Case Page

 

Case Status:    SETTLED
On or around 09/30/2014 (Other)

Filing Date: September 13, 2011

According to a press release dated September 13, 2011, the Company and certain of its officers and directors with violations of the Securities Exchange Act of 1934.

The complaint alleges that during the Class Period, defendants issued materially false and misleading statements regarding the Company’s business and financial results. As a result of defendants’ false statements, the Company’s stock traded at artificially inflated prices during the Class Period, reaching a high of $48.99 per share on February 16, 2011.

In July 2010, the Company completed its acquisition of a provider of smartphones for $1.2 billion. During the Class Period, defendants represented that spartphone operating system was going to play an integral role in the Company’s strategy going forward, including running on a new line of tablet personal computers as well as on all of the Company’s PCs by 2012.

Then, on August 18, 2011, the Company announced disappointing third quarter fiscal 2011 financial results and issued revised guidance for fiscal year 2011. In addition, it announced several major shifts in its long-term business model, including that it “will discontinue operations for [smartphone operating system] devices....” As news began to leak into the market, on August 18, 2011, the Company’s stock declined $1.88 per share, to close at $29.51 per share. The next day, stock price fell to its lowest level in 6 years, trading as low as $22.75 per share before closing at $23.60.

According to the complaint, the true facts, which were known by the defendants but concealed from the investing public during the Class Period, were as follows: (a) the Company’s business model was not working, as the Company was unable to leverage its extensive portfolio and scale of products and services in a strategically beneficial manner; (b) the smartphone operating system devices’ and the PC business were not central to the Company’s business model and operating system would not be integrated across the Company’s entire product line; (c) the tablet hardware was inefficient, limiting the degree of effectiveness of the operating system; and (d) based on the foregoing, defendants lacked a reasonable basis for their positive statements about the Company’s turnaround, revenue growth rates, market share, new product introductions, diluted EPS, and the Company’s ability to deliver upon its long-term growth model.

On December 19, 2011, the Court issued an order appointing lead plaintiff and approving the selection of lead counsel.

On February 10, 2012, plaintiffs filed an amended complaint.

On August 29, 2012, the Court issued an Order granting Defendants' motion to dismiss. Plaintiffs were given leave to file an amended complaint. On October 19, 2012, the Plaintiffs filed their amended complaint.
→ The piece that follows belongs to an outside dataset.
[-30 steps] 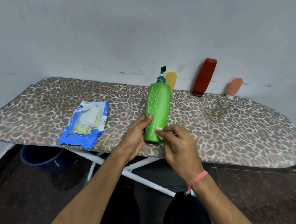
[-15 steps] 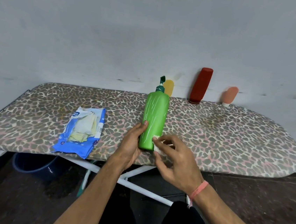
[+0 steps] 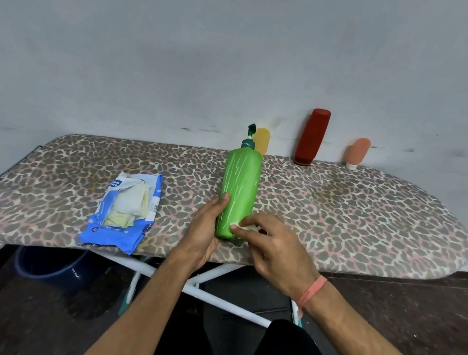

On May 8, 2013, the Court issued an Order granting in part and denying in part Defendants' Motion to Dismiss. Plaintiffs were given the choice to file an amended complaint.

On March 31, 2014, a Stipulation of Settlement between the parties was entered into the Court's docket. This Settlement was preliminarily approved by the Court on May 2, 2014.

On September 15, 2014, the Court issued a Final Judgment and Order granting final approval of the Settlement. The Court also entered an Order awarding attorneys' fees and expenses.

COMPANY INFORMATION:

Sector: Technology
Industry: Computer Hardware
Headquarters: United States

SECURITIES INFORMATION:

Ticker Symbol: HPQ
Company Market: New York SE
Market Status: Public (Listed)

About the Company & Securities Data


"Company" information provides the industry and sector classification and headquarters state for the primary company-defendant in the litigation. In general, "Securities" information provides the ticker symbol, market, and market status for the underlying securities at issue in the litigation.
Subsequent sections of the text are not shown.